→ Task instructions: Return every line below exactly.

→ Information provided:

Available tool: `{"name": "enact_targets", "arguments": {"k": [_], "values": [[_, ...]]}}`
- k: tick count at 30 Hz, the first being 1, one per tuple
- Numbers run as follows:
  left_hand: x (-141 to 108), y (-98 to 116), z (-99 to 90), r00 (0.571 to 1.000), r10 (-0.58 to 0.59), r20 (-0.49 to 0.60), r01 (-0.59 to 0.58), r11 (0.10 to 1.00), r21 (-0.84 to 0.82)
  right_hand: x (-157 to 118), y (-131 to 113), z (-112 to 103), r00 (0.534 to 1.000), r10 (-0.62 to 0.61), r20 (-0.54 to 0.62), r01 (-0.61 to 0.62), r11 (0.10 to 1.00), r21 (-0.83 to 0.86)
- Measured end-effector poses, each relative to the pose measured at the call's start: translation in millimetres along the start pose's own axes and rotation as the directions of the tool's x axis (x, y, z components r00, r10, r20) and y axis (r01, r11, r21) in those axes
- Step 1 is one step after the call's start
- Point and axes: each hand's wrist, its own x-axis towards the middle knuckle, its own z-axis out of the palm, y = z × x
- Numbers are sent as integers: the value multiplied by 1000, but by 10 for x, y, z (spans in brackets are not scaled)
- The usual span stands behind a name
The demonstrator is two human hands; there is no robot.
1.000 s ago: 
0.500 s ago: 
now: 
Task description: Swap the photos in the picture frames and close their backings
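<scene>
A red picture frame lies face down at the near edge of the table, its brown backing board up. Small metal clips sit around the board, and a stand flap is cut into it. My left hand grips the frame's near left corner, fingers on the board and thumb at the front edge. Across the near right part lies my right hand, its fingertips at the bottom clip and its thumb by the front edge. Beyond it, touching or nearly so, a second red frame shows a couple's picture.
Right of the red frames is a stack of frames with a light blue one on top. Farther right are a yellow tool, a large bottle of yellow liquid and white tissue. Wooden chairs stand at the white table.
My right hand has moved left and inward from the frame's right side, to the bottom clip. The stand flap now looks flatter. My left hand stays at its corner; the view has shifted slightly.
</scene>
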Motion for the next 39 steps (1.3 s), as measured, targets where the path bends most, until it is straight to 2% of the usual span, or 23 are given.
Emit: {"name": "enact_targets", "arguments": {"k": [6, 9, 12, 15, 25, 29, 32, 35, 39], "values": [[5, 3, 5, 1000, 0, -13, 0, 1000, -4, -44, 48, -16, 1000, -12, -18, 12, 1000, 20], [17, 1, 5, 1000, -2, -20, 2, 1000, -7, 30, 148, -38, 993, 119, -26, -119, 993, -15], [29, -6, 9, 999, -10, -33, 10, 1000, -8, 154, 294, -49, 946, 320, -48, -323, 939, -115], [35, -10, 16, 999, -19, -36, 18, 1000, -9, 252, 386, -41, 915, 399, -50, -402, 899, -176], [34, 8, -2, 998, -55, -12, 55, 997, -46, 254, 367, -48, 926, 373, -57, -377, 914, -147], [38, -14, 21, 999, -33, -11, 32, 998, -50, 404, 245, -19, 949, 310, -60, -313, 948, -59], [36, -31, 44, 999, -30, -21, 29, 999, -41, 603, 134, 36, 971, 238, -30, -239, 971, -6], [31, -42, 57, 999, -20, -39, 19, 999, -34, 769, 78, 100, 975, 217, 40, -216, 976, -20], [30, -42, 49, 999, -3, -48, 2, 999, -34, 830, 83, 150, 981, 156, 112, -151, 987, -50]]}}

→ Solution to this exercise:
Available tool: `{"name": "enact_targets", "arguments": {"k": [_], "values": [[_, ...]]}}`
- k: tick count at 30 Hz, the first being 1, one per tuple
- Numbers run as follows:
  left_hand: x (-141 to 108), y (-98 to 116), z (-99 to 90), r00 (0.571 to 1.000), r10 (-0.58 to 0.59), r20 (-0.49 to 0.60), r01 (-0.59 to 0.58), r11 (0.10 to 1.00), r21 (-0.84 to 0.82)
  right_hand: x (-157 to 118), y (-131 to 113), z (-112 to 103), r00 (0.534 to 1.000), r10 (-0.62 to 0.61), r20 (-0.54 to 0.62), r01 (-0.61 to 0.62), r11 (0.10 to 1.00), r21 (-0.83 to 0.86)
- Measured end-effector poses, each relative to the pose measured at the call's start: translation in millimetres along the start pose's own axes and rotation as the directions of the tool's x axis (x, y, z components r00, r10, r20) and y axis (r01, r11, r21) in those axes
- Step 1 is one step after the call's start
- Point and axes: each hand's wrist, its own x-axis towards the middle knuckle, its own z-axis out of the palm, y = z × x
- Numbers are sent as integers: the value multiplied by 1000, but by 10 for x, y, z (spans in brackets are not scaled)
- The usual span stands behind a name
The demonstrator is two human hands; there is no robot.
1.000 s ago: 
0.500 s ago: 
now: 
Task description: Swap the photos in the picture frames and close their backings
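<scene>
A red picture frame lies face down at the near edge of the table, its brown backing board up. Small metal clips sit around the board, and a stand flap is cut into it. My left hand grips the frame's near left corner, fingers on the board and thumb at the front edge. Across the near right part lies my right hand, its fingertips at the bottom clip and its thumb by the front edge. Beyond it, touching or nearly so, a second red frame shows a couple's picture.
Right of the red frames is a stack of frames with a light blue one on top. Farther right are a yellow tool, a large bottle of yellow liquid and white tissue. Wooden chairs stand at the white table.
My right hand has moved left and inward from the frame's right side, to the bottom clip. The stand flap now looks flatter. My left hand stays at its corner; the view has shifted slightly.
</scene>
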Motion for the next 39 steps (1.3 s), as measured, targets where the path bends most, until it is straight to 2% of the usual span, or 23 are given.
Emit: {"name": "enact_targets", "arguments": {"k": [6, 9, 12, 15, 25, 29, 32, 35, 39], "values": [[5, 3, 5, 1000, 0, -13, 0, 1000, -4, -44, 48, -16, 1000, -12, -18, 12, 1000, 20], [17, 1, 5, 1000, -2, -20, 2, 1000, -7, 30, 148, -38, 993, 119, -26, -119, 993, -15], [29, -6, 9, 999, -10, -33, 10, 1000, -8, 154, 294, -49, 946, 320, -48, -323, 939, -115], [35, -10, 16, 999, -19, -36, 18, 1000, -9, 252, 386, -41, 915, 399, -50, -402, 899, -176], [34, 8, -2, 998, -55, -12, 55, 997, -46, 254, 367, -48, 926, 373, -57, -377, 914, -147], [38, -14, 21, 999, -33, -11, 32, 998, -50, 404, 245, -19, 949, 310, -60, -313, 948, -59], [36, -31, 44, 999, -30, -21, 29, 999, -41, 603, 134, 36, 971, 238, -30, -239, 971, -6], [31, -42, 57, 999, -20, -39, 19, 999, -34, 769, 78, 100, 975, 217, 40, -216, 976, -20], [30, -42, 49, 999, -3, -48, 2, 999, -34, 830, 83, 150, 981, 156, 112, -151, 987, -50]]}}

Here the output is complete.